C’è chi dice che l’universo si regga su equilibri cosmici. Noi preferiamo pensare che si regga sulle spalle di una mamma. E non importa se porta i tacchi o le pantofole con il peluche, la borsa griffata o quella mitica sporta della spesa. Oggi è la Festa della Mamma e noi vogliamo celebrarle tutte. Ma proprio tutte!

La mamma classica quella che, negli anni 60, portava la gonna a ruota e pettinava le figlie con la riga perfetta e il codino che a stringerlo così si rischiava il lifting precoce. Donna di casa, di cuore e di mestoli fumanti. Regina delle lasagne domenicali e delle tovaglie di fiandra per le grandi occasioni. Una carezza, uno sguardo e se serviva; la mitica ciabatta volante a lunga gittata.

La mamma anni 80 lei che con la permanente sfidava la legge di gravità e con le  spalline imbottite faceva l’occhiolino all’indipendenza, ballava sulle note di Madonna e inventava il concetto di “super donna”: lavoro, casa e aerobica in salotto.

La mamma millennial con un piede nella tradizione e uno nello smartphone. È multitasking per definizione: allatta con una mano e risponde alle mail con l’altra. Ma guai a definirla stressata: lei è consapevole e con una tazza di caffè XXL.

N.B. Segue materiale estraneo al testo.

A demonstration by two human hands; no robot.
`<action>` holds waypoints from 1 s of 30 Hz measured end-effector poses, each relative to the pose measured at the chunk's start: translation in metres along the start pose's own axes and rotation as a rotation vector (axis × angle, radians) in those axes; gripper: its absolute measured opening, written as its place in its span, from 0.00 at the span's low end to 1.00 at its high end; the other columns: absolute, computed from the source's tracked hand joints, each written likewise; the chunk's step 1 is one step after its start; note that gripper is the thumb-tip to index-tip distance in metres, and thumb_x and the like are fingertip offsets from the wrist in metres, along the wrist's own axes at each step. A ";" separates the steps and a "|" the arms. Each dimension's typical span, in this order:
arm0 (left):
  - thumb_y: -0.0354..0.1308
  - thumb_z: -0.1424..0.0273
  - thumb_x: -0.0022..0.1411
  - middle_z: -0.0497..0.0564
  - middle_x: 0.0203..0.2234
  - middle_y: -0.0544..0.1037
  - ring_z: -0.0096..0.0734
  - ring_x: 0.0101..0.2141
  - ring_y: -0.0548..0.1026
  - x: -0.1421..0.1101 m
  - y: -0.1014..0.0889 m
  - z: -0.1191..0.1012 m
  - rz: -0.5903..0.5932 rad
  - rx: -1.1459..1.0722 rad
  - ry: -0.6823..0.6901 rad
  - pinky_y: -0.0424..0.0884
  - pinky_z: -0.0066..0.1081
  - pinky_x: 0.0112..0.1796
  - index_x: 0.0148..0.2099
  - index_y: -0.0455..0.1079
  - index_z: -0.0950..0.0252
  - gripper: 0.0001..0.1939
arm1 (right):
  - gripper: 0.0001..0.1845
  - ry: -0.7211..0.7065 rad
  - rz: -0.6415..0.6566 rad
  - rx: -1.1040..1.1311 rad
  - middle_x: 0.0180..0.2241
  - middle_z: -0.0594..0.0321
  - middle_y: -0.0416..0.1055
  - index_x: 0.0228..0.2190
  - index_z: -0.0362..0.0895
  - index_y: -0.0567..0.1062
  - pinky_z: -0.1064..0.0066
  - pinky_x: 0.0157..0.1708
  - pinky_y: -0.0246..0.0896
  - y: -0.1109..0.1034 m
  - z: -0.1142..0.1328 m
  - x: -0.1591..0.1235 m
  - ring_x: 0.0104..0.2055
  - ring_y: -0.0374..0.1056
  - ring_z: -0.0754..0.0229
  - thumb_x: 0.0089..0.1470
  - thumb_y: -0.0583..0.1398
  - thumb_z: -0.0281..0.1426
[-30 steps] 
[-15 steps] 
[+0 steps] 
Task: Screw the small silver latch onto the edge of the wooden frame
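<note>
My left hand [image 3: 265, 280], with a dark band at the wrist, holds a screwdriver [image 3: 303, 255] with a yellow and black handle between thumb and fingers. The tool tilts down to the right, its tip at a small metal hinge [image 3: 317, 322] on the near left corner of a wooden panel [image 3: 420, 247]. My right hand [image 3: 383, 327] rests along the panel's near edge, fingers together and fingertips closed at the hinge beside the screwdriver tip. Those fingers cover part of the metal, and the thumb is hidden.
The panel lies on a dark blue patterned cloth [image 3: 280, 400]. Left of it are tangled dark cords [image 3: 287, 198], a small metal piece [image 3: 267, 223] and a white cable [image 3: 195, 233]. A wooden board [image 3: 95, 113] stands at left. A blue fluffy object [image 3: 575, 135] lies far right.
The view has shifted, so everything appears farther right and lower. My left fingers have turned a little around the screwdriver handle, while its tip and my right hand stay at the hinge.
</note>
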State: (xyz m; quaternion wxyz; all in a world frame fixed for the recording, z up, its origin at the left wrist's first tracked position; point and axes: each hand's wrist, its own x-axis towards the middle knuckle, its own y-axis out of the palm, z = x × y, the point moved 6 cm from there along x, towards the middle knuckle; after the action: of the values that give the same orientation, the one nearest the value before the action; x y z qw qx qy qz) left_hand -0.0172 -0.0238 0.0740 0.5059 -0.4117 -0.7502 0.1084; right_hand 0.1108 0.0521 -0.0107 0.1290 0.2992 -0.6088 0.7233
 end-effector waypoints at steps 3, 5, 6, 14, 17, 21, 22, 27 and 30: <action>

Ma sopratutto vogliamo celebrare la mamma di tutti i giorni che non fa notizia ma fa miracoli. Che si sveglia prima dell’alba e va a dormire a notte fonda. Che prepara zaini, merende, sogni e un futuro migliore senza mai chiedere nulla in cambio. La mamma single che fa da madre e padre, la mamma adottiva che ha scelto di amare, la mamma nonna che ricomincia da capo, e persino la mamma amica che non ha figli suoi, ma ama come se li avesse.

A tutte voi, mamme di ieri, di oggi e di domani, che con un bacio rimettete in sesto un mondo intero… GRAZIE.

Ps almeno oggi vi portino almeno un caffè caldo… o perlomeno, vi lascino bere quello freddo in santa pace!